- [Directions]:
Report each line of the entries that includes "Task" by copying it.

(Records to use begins)

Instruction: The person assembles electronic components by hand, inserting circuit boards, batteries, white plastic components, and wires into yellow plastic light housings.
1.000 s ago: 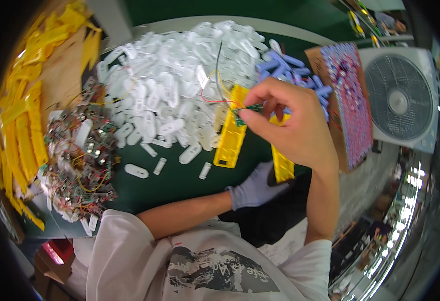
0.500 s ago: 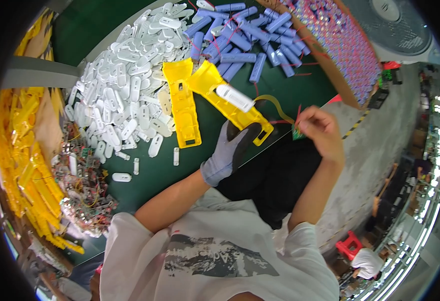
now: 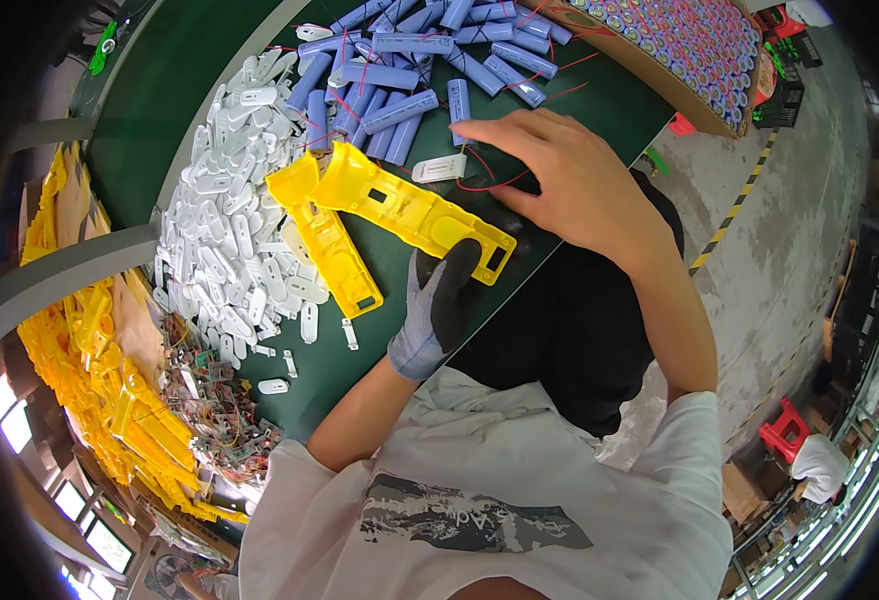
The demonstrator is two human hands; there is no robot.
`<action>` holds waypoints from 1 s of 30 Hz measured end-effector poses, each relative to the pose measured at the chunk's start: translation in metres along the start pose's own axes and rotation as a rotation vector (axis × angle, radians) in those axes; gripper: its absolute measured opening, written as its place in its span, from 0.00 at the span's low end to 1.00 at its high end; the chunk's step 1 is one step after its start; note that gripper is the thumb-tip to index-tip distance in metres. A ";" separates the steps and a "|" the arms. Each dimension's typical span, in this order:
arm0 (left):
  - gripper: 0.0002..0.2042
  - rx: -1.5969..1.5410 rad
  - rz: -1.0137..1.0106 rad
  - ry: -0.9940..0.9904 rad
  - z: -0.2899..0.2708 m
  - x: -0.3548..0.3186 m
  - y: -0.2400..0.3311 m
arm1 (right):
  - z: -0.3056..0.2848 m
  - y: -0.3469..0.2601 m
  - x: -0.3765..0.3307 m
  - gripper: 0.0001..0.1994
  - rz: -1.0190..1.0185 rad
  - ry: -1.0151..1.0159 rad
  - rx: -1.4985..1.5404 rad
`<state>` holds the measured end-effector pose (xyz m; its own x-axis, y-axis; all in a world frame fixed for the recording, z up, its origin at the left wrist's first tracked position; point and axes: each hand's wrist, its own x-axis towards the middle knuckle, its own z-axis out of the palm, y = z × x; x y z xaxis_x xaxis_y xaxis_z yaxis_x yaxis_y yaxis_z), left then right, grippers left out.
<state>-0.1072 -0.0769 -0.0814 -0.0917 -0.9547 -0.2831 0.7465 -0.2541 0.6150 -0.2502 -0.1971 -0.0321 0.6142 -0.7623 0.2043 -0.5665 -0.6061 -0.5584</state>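
My left hand (image 3: pixel 439 300), in a grey glove with black fingers, grips the lower end of a yellow plastic half-shell (image 3: pixel 409 215). This shell is tilted, its hollow inner side facing up. Its wide upper end overlaps a second yellow half-shell (image 3: pixel 339 265) lying on the table. My bare right hand (image 3: pixel 574 185) is open over the table's right side, thumb and index finger apart. Its index fingertip is at the lower end of a blue cylindrical battery (image 3: pixel 459 100); whether they touch I cannot tell. A small white flat piece (image 3: pixel 439 168) and a loop of red wire (image 3: pixel 494 187) lie nearby.
Blue batteries (image 3: pixel 379 75) with red wires pile up at the back. White oval plastic pieces (image 3: pixel 229 220) heap on the left, near tangled wired parts (image 3: pixel 224 410) and yellow shells (image 3: pixel 109 380). A cardboard box (image 3: pixel 649 70) of cylindrical cells stands at the back right.
My right hand has moved left and forward, fingers spreading from a pinch by the green circuit board. The white piece has left the yellow shell for the table. The board is no longer visible.
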 end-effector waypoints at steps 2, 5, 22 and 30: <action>0.24 0.012 0.016 -0.002 0.006 0.002 0.001 | 0.001 0.001 0.004 0.15 -0.107 -0.056 -0.072; 0.25 0.025 0.044 -0.025 0.002 0.002 0.000 | 0.002 0.005 0.002 0.14 -0.152 -0.102 -0.082; 0.29 0.310 0.420 0.117 0.004 -0.011 -0.006 | -0.013 0.000 -0.049 0.12 0.125 -0.158 0.004; 0.26 0.289 0.560 0.197 -0.014 0.002 -0.014 | 0.001 -0.012 -0.061 0.13 -0.014 -0.047 -0.119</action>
<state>-0.1080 -0.0733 -0.1009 0.4014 -0.9156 0.0245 0.4370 0.2150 0.8734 -0.2802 -0.1432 -0.0391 0.6460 -0.7437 0.1721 -0.6172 -0.6415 -0.4555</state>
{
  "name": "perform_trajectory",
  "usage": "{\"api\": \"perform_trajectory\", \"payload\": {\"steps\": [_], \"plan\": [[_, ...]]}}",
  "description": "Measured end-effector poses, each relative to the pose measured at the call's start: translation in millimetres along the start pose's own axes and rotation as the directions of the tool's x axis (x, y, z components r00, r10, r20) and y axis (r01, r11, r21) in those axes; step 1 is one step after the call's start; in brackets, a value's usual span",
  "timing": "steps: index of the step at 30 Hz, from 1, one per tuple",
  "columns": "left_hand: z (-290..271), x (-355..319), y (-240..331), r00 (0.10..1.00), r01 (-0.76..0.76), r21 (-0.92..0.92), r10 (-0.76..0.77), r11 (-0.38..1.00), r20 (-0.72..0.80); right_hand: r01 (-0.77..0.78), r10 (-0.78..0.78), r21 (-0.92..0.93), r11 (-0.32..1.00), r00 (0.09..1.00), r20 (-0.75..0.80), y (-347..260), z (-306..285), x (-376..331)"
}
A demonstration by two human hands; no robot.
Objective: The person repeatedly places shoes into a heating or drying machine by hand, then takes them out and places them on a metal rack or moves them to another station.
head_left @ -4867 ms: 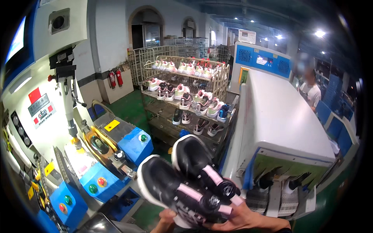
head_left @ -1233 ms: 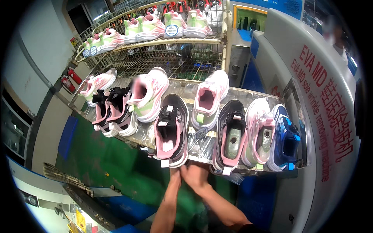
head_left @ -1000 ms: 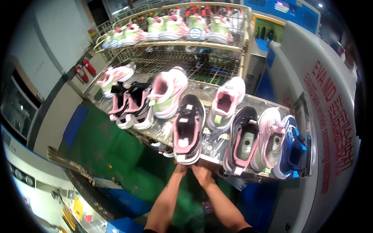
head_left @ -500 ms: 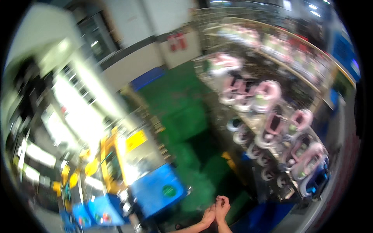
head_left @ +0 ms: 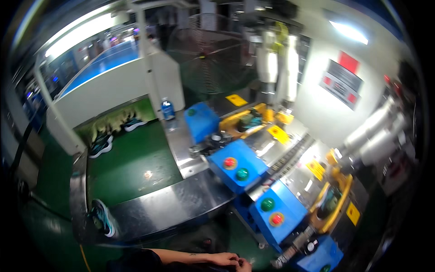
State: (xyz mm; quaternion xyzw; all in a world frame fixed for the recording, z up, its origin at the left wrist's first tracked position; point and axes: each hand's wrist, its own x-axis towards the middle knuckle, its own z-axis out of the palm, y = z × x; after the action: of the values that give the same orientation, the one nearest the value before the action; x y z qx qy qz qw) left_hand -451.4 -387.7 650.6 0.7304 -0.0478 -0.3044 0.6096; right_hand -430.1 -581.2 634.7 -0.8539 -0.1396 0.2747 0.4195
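My left hand (head_left: 225, 259) and my right hand (head_left: 244, 264) meet at the lower edge of the view, low in front of my body. Both have curled fingers, pressed against each other; whatever lies between them, if anything, is too small to make out. Just to their right are blue control boxes (head_left: 276, 211) with red and green push buttons. Two yellow-framed press stations (head_left: 333, 204) stand behind these boxes, and each seems to have a dark green shoe (head_left: 250, 120) seated in it.
A steel-edged green conveyor belt (head_left: 131, 165) lies to the left, with dark and teal shoes (head_left: 101, 145) at its far end. A single sneaker (head_left: 103, 218) rests on its near steel corner. Beyond the belt stand a blue-labelled bottle (head_left: 167, 109) and a large fan (head_left: 204, 56).
My view has swung from a rack of pink shoes and the green floor to the presses and conveyor. The hands stay together, now lower in the view.
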Motion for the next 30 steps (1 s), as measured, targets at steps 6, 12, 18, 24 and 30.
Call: {"api": "perform_trajectory", "payload": {"steps": [6, 12, 18, 24, 30], "plan": [[-39, -48, -69, 0.775, 0.105, -0.260, -0.243, 0.960, -0.583, 0.087, -0.095, 0.040, 0.995, 0.872, 0.480, -107, 32, 56], [-96, -152, -63, 0.208, -0.041, -0.355, -0.339, 0.934, -0.917, 0.162, -0.203, 0.122, 0.979, 0.760, 0.617, -197, 86, 98], [-225, -271, -100, -0.098, -0.130, -0.220, -0.234, 0.967, -0.967, 0.089, -0.090, 0.026, 0.996, 0.871, 0.482, -293, 151, 129], [-366, -469, -231, -0.456, 0.334, -0.203, -0.031, 0.920, -0.890, 0.169, -0.119, -0.043, 0.985, 0.831, 0.544, -383, 271, 172], [-413, -569, -348, -0.263, 0.663, -0.175, 0.007, 0.728, -0.965, 0.855, -0.591, -0.034, 0.517, 0.386, 0.708, -604, 503, 300]]}}
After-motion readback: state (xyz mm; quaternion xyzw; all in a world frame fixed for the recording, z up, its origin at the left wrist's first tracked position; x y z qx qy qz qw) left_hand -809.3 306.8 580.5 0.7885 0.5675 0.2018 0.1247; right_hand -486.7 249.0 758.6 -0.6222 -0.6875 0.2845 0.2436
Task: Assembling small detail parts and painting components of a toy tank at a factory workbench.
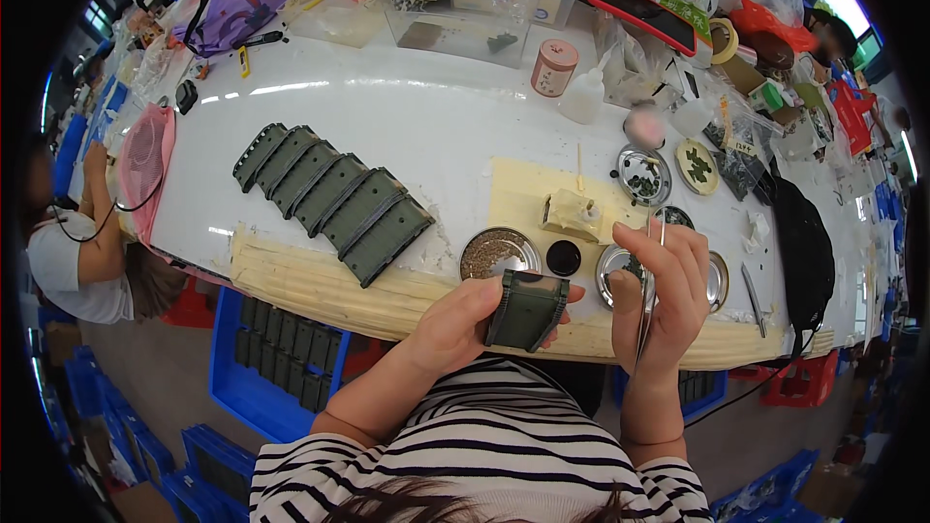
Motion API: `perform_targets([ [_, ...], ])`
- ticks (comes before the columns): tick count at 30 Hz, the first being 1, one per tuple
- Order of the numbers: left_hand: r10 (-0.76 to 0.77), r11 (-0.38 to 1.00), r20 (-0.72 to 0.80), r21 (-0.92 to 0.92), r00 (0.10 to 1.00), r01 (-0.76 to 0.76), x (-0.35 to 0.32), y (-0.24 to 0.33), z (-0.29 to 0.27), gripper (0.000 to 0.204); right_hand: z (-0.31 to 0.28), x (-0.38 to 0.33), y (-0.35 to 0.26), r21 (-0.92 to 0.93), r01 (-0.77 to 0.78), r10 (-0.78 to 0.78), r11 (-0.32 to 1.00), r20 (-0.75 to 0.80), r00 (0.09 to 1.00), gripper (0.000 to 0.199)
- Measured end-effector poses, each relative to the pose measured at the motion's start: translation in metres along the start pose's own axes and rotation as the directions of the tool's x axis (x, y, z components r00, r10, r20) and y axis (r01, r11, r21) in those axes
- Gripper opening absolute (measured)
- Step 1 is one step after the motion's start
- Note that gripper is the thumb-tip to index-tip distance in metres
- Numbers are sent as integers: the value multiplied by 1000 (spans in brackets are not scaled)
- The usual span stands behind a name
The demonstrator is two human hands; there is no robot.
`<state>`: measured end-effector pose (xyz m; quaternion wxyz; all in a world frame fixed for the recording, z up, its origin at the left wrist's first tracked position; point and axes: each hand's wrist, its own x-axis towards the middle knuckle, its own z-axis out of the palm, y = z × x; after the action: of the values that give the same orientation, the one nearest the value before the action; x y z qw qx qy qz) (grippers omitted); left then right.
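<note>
My left hand is wrapped round a small dark green box-shaped model piece, held tilted over the table's padded front edge. To its right, my right hand is raised with long metal tweezers between thumb and fingers. Whether the tweezers' tips grip anything is too small to tell. Beyond the hands lie a round tin of brown grit, a small black round pot and a yellowish block. Several similar green pieces stand in a slanting row at left.
Round dishes, one a metal dish with dark green bits, and a cream lid sit at right. A second metal tool and a black bag lie farther right. Below, a blue crate holds green pieces. Someone sits at far left.
</note>
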<state>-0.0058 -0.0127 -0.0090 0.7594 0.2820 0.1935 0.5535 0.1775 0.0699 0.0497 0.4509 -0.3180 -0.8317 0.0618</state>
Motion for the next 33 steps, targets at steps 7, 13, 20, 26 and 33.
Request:
perform_targets([
  [7,-10,948,-261,305,965,93,-28,25,13,65,-7,-5,0,-2,-42,42,999,10,999,30],
  [13,321,656,-404,747,857,106,-64,46,-4,52,-5,-13,0,20,-69,68,997,26,997,28],
  [20,583,-64,-87,986,808,152,-55,46,-11,49,-7,-19,-11,39,-70,68,997,47,997,27],
  [26,681,-314,52,922,731,226,-58,33,-16,55,-12,-25,-14,31,-77,75,997,60,995,27],
  [33,707,-378,78,882,702,283,-63,29,-17,46,-11,-29,-19,71,-71,66,995,71,995,23],
])
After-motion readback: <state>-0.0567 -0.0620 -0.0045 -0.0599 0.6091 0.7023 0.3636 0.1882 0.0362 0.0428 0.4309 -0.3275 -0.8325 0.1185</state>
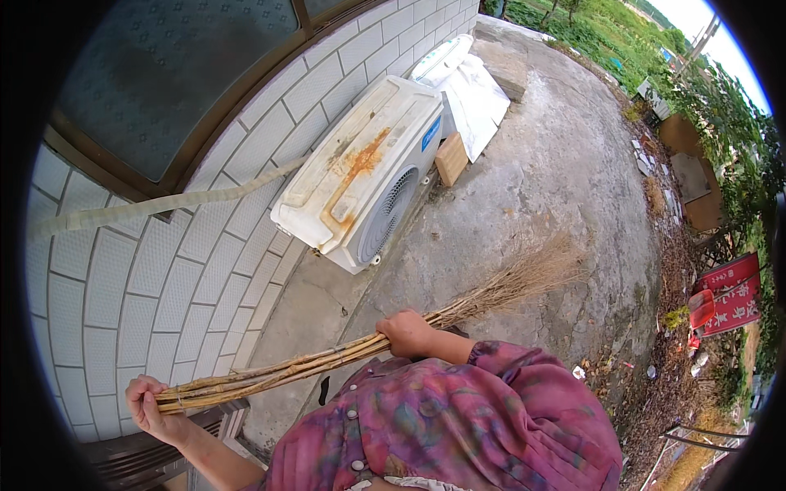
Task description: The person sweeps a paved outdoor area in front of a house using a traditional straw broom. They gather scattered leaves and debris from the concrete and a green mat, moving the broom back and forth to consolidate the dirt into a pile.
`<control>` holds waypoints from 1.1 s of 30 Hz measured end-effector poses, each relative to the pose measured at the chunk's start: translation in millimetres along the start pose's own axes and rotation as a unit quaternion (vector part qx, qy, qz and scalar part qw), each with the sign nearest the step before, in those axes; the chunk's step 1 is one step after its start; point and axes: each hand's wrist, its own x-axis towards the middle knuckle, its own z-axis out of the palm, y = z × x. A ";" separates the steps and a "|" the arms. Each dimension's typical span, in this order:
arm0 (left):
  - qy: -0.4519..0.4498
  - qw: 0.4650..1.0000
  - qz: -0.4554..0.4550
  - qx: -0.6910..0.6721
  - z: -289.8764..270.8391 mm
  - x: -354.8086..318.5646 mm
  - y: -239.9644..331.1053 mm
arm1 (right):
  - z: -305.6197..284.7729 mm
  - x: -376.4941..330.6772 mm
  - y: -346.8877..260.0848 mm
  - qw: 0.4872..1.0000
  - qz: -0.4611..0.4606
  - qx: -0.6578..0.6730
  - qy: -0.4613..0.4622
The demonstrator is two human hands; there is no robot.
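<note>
A long twig broom point(327, 358), made of bound tan stalks, lies slantwise across in front of me. My left hand point(155, 409) is closed round the butt end of its handle, near the tiled wall. Farther along, my right hand point(408, 333) grips the stalks just below where they fan out. The fine bristle end point(532, 278) points right and away from me, over the concrete; whether it touches the ground I cannot tell. A wire-like tie point(180, 398) circles the bundle beside my left hand.
A rust-stained outdoor air-conditioner unit point(360, 164) stands along the white tiled wall point(196, 254), its wrapped pipe point(205, 196) running left. Beyond it are a wooden block point(451, 159) and a white sack point(475, 102). Litter and a red sign point(729, 295) edge the concrete ground point(565, 180) at right.
</note>
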 end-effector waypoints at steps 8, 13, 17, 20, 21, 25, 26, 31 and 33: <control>-0.072 0.979 0.153 0.118 67.5 28.9 50.6 | -39.6 86.2 46.5 0.995 -0.076 0.055 0.029; -0.114 0.979 -0.016 0.168 241.9 -11.9 -20.5 | 11.7 41.8 204.8 0.992 0.080 0.081 -0.050; -0.244 0.958 -0.088 0.123 361.9 -55.3 -84.7 | 40.3 -123.1 283.9 0.957 0.274 0.095 -0.022; -0.340 0.927 -0.134 0.078 439.0 -113.7 -121.7 | 25.9 -240.8 322.2 0.906 0.414 0.067 -0.055; -0.361 0.917 -0.160 0.063 450.7 -133.6 -133.4 | 14.8 -269.7 320.3 0.890 0.452 0.034 -0.056; -0.343 0.851 -0.396 -0.045 478.4 -170.5 -152.6 | -43.4 -332.4 300.0 0.883 0.453 -0.027 -0.118; -0.330 0.850 -0.405 -0.063 478.3 -164.2 -155.3 | -66.4 -333.0 294.7 0.884 0.448 -0.040 -0.128; -0.166 0.928 -0.314 -0.109 446.5 -63.5 -112.5 | -144.5 -265.3 281.9 0.951 0.296 -0.080 0.048; -0.112 0.972 -0.193 -0.072 419.4 -12.8 -64.5 | -177.1 -217.7 271.7 0.970 0.188 -0.066 0.139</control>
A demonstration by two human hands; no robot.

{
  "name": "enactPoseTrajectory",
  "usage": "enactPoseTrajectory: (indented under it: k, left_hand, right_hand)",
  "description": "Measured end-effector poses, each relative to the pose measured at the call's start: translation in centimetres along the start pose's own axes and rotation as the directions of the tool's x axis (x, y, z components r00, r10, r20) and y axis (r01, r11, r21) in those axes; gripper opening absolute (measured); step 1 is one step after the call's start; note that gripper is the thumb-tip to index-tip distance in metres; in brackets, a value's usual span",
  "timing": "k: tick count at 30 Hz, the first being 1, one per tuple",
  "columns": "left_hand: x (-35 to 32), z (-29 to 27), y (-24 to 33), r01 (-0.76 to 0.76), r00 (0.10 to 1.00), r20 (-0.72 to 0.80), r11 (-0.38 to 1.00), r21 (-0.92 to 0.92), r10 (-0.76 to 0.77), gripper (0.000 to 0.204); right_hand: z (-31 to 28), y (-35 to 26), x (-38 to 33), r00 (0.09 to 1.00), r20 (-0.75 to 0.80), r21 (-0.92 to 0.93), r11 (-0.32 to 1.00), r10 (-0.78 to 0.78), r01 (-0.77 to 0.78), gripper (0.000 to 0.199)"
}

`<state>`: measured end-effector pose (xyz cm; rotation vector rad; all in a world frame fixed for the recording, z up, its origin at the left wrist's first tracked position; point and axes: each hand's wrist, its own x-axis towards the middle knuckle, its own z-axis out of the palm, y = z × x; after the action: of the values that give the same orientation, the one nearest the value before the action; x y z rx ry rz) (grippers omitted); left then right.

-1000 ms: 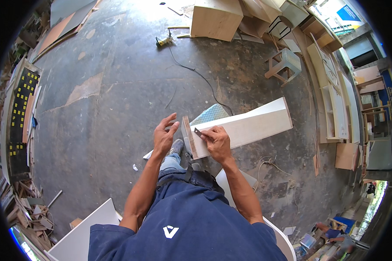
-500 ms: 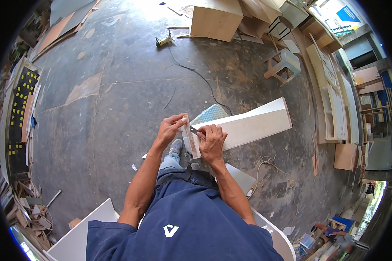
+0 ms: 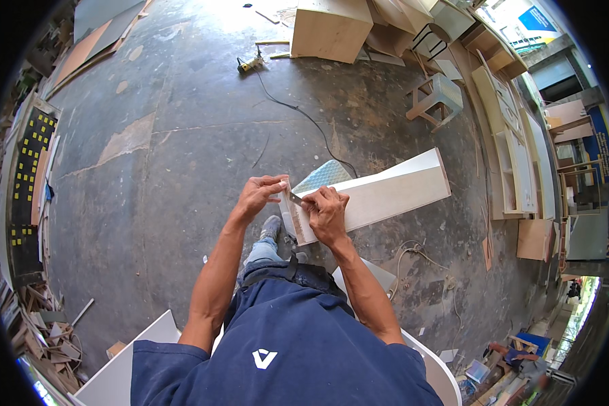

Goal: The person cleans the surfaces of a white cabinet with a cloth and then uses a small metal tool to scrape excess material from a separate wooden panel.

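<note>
Both hands now meet at the near end of the white laminated board [image 3: 379,193]: left hand [image 3: 258,196] has closed in to pinch its corner, right hand [image 3: 326,213] pinches a small thin tool [image 3: 295,199] against the edge. Edge work looks underway.

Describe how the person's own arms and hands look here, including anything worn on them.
Both forearms are bare, with no gloves, watch or rings visible. The left hand and right hand have uncovered fingers. Short sleeves of a dark blue shirt with a small white chest emblem end above the elbows.
</note>
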<state>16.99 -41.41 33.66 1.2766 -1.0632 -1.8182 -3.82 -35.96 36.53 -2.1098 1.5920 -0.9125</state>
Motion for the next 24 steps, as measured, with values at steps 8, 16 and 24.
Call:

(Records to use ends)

- [Answer to this exercise]:
Task: Assembling small detail parts and painting components of a toy tank at a factory workbench.
Task description: The person sweeps a paved outdoor area in front of a house using a traditional straw broom. They gather scattered leaves and debris from the concrete and a green mat, moving the broom back and forth to consolidate the dirt into a pile.

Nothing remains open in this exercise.